● THE TASK
Of the entries below, restate word for word only the section that runs from the line with "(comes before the" to the line with "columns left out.", counting both ends.

== Segment start ==

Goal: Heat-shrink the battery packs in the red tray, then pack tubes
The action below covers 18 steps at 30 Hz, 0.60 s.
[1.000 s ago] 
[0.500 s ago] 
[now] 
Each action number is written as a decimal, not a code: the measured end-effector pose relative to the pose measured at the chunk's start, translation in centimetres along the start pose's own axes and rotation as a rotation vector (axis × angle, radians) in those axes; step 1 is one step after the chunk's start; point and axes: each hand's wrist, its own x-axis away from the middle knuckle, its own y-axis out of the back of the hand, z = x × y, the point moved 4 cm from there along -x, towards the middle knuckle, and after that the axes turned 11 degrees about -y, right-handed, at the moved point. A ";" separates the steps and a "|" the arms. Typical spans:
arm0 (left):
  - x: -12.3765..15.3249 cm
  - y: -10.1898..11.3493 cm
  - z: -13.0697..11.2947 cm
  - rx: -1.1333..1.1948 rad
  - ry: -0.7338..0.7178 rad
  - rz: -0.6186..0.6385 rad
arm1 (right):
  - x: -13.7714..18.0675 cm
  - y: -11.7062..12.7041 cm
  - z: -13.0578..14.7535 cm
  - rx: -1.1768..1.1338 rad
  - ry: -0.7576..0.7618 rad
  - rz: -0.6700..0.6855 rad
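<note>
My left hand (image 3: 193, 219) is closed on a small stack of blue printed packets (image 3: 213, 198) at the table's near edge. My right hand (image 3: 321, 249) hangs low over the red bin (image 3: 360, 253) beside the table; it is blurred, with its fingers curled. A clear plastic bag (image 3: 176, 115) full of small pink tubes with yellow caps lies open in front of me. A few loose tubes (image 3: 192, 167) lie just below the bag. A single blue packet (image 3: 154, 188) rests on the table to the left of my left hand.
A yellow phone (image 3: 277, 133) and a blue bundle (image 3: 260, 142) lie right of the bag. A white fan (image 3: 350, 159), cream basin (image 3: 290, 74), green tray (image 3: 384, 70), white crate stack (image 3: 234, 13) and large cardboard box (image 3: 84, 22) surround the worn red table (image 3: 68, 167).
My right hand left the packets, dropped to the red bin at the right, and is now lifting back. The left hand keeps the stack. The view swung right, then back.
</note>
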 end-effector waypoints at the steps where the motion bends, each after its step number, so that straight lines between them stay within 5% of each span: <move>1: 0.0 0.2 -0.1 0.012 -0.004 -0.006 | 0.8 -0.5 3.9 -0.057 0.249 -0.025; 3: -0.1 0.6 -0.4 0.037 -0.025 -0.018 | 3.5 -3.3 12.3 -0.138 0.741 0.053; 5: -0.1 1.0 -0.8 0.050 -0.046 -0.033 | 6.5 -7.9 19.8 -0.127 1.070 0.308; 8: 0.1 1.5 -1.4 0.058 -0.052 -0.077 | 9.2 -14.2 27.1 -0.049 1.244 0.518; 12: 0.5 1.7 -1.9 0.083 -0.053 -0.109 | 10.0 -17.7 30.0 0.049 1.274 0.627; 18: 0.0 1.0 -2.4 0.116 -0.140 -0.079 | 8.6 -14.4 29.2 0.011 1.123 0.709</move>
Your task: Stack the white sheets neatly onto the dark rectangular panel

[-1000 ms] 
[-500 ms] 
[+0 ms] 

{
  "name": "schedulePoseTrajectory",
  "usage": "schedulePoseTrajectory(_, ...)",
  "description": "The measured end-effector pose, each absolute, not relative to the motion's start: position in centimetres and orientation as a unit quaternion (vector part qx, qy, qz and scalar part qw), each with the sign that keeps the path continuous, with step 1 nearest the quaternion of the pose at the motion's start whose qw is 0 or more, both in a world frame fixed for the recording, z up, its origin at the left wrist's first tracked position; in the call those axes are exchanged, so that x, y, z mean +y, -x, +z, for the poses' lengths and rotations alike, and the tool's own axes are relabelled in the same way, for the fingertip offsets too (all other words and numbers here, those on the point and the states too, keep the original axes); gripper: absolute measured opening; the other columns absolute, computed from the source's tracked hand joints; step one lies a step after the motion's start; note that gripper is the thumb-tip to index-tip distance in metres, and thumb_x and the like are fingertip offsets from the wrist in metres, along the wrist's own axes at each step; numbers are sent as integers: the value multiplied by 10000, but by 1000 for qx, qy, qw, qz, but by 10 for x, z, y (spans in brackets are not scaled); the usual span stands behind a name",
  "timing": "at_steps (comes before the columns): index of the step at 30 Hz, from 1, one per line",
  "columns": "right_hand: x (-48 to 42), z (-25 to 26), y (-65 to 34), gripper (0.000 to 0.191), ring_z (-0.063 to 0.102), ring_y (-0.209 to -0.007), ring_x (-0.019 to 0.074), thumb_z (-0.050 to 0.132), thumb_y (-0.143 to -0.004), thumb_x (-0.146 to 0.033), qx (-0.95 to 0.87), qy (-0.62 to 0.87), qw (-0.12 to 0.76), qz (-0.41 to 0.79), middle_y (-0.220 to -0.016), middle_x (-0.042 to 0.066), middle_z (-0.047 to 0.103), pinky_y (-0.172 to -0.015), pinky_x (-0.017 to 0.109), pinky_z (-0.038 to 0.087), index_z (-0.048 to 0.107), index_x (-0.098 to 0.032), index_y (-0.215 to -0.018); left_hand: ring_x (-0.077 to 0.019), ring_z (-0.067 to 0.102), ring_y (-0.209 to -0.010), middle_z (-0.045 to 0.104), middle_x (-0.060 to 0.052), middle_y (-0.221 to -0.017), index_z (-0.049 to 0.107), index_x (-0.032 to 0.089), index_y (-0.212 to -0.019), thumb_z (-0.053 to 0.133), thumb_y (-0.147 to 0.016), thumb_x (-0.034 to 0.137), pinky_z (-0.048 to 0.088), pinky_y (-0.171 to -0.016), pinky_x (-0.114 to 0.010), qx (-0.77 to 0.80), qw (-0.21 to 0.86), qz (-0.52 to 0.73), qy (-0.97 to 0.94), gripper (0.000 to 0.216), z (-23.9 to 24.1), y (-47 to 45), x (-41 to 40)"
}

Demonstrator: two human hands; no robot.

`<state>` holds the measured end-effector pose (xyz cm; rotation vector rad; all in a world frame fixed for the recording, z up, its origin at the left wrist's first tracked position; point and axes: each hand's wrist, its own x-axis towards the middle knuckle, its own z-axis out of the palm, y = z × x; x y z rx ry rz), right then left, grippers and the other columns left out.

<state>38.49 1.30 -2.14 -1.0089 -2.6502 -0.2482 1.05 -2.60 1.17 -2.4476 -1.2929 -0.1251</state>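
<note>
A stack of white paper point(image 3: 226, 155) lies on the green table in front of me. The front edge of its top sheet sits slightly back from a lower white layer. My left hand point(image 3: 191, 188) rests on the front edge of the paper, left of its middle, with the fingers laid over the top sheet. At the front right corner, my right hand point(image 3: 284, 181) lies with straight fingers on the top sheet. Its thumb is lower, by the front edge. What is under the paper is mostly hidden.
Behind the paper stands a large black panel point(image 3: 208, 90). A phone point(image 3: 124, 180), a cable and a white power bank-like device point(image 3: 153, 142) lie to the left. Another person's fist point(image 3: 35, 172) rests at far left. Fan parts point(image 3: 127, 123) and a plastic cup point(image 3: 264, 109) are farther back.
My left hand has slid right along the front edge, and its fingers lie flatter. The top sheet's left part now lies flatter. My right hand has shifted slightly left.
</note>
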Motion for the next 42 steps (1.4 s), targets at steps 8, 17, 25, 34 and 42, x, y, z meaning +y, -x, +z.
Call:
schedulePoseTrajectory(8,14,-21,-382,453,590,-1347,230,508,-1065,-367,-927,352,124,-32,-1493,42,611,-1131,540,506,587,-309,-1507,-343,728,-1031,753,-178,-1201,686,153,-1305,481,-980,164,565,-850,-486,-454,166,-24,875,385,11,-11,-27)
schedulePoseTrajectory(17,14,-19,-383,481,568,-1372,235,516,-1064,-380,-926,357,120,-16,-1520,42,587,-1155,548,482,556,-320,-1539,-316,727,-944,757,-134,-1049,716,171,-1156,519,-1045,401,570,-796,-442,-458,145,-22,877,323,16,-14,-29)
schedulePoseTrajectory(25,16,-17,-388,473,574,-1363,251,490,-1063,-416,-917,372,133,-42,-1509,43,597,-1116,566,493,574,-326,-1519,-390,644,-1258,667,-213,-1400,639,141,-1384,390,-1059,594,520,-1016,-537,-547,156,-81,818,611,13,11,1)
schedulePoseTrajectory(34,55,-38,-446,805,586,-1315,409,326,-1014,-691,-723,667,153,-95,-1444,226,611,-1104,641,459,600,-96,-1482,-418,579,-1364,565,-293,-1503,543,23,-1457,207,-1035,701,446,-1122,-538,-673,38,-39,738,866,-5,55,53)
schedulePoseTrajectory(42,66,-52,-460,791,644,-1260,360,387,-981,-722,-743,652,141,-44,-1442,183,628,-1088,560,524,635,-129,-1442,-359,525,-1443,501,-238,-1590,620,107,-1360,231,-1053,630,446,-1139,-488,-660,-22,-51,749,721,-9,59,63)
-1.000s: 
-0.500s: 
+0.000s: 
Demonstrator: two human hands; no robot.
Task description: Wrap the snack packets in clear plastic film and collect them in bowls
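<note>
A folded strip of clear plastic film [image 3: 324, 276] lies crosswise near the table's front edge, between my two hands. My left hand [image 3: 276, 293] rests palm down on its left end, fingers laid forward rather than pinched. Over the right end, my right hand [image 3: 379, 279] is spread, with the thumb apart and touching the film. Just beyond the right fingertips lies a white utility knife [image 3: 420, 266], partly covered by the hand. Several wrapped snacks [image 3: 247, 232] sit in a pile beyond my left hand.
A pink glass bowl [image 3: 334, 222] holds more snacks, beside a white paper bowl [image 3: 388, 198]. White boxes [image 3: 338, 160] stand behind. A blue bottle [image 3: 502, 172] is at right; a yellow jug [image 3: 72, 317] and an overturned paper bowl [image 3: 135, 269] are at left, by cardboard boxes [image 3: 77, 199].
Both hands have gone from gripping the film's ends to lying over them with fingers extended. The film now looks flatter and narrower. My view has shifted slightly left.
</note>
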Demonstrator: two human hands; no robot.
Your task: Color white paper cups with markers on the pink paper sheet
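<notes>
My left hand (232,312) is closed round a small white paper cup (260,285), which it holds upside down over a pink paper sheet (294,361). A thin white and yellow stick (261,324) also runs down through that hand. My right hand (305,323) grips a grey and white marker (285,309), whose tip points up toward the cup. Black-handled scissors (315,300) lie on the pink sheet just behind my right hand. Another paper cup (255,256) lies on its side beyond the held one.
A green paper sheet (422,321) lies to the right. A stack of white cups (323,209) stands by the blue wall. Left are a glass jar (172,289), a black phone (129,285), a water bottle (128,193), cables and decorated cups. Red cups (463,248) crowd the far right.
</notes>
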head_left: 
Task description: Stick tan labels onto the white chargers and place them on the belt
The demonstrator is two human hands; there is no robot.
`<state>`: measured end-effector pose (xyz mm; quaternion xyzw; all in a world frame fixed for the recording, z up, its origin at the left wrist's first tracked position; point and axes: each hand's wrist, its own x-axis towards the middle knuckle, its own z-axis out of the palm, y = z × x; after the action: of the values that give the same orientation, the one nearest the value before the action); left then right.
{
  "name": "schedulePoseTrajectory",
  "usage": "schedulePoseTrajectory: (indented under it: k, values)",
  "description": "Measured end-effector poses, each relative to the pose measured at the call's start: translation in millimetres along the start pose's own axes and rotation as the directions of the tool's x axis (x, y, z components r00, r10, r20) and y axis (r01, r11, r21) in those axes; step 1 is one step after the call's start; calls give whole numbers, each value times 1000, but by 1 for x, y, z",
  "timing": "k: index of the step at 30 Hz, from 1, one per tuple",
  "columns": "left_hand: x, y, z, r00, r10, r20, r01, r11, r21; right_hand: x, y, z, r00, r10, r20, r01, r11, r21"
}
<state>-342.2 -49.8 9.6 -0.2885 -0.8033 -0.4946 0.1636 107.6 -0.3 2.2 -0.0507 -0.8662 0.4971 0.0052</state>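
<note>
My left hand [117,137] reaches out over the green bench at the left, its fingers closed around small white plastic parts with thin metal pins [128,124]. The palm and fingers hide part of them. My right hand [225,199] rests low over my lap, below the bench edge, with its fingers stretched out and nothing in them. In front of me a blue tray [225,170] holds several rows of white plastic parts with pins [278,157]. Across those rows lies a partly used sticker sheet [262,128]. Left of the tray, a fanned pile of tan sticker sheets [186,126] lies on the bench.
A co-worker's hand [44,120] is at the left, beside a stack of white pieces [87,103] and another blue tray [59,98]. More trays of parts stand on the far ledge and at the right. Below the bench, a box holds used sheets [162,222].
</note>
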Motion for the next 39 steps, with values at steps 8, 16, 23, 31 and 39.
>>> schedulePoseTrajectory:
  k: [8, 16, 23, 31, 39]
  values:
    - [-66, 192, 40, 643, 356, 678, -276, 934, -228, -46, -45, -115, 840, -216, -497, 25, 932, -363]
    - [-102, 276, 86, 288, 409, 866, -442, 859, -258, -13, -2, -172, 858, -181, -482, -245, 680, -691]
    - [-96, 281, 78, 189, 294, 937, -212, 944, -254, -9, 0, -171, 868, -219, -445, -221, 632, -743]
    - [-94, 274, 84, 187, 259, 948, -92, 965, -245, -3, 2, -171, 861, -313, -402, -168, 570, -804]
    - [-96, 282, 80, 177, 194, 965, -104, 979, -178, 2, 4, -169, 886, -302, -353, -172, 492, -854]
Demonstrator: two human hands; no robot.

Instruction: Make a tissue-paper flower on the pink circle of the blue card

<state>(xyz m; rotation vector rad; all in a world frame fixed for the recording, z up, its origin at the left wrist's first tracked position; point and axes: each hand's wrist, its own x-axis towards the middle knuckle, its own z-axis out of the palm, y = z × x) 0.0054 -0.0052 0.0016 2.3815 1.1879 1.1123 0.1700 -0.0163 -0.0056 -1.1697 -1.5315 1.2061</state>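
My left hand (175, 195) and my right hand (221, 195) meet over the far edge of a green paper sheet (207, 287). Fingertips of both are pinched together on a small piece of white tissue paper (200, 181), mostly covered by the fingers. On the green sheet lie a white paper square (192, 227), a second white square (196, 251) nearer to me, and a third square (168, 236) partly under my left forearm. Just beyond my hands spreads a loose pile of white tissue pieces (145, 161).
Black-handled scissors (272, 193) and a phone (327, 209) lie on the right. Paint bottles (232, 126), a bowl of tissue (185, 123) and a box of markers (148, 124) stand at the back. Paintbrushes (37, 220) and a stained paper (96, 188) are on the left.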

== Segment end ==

● EXPECTED ANSWER
  "timing": "at_steps (comes before the columns): index of the step at 30 Hz, from 1, one per line",
  "columns": "right_hand: x (-48 to 42), z (-25 to 26), y (-65 to 34), gripper (0.000 to 0.191), ring_z (-0.063 to 0.102), ring_y (-0.209 to -0.007), ring_x (-0.019 to 0.074), thumb_z (-0.050 to 0.132), thumb_y (-0.143 to -0.004), thumb_x (-0.146 to 0.033), qx (-0.95 to 0.87), qy (-0.62 to 0.87), qw (-0.12 to 0.76), qz (-0.41 to 0.79), middle_y (-0.220 to -0.016), middle_x (-0.042 to 0.066), middle_z (-0.047 to 0.103), pinky_y (-0.172 to -0.015), pinky_x (-0.017 to 0.109), pinky_z (-0.038 to 0.087), index_z (-0.048 to 0.107), index_x (-0.098 to 0.032), index_y (-0.215 to -0.018); left_hand: ring_x (-0.077 to 0.019), ring_z (-0.067 to 0.102), ring_y (-0.209 to -0.010), middle_z (-0.045 to 0.104), middle_x (-0.060 to 0.052), middle_y (-0.221 to -0.017), index_z (-0.049 to 0.107), index_x (-0.032 to 0.089), index_y (-0.212 to -0.019), thumb_z (-0.053 to 0.133), thumb_y (-0.147 to 0.016), thumb_x (-0.034 to 0.137), pinky_z (-0.048 to 0.088), pinky_y (-0.171 to -0.016), pinky_x (-0.114 to 0.010), qx (-0.77 to 0.80), qw (-0.21 to 0.86), qz (-0.52 to 0.73), qy (-0.97 to 0.94), gripper (0.000 to 0.216), z (-23.9 to 24.1), y (-47 to 45), x (-41 to 40)"
}

Demonstrator: two human hands; no robot.

`<state>` holds the measured end-effector pose (xyz cm; rotation vector rad; all in a world frame fixed for the recording, z up, its origin at the left wrist's first tracked position; point and axes: each hand's wrist, its own x-axis towards the middle knuckle, its own z-axis out of the palm, y = z × x; x y z rx ry rz), right then left, grippers and the other columns left out.

The exercise requires nothing further.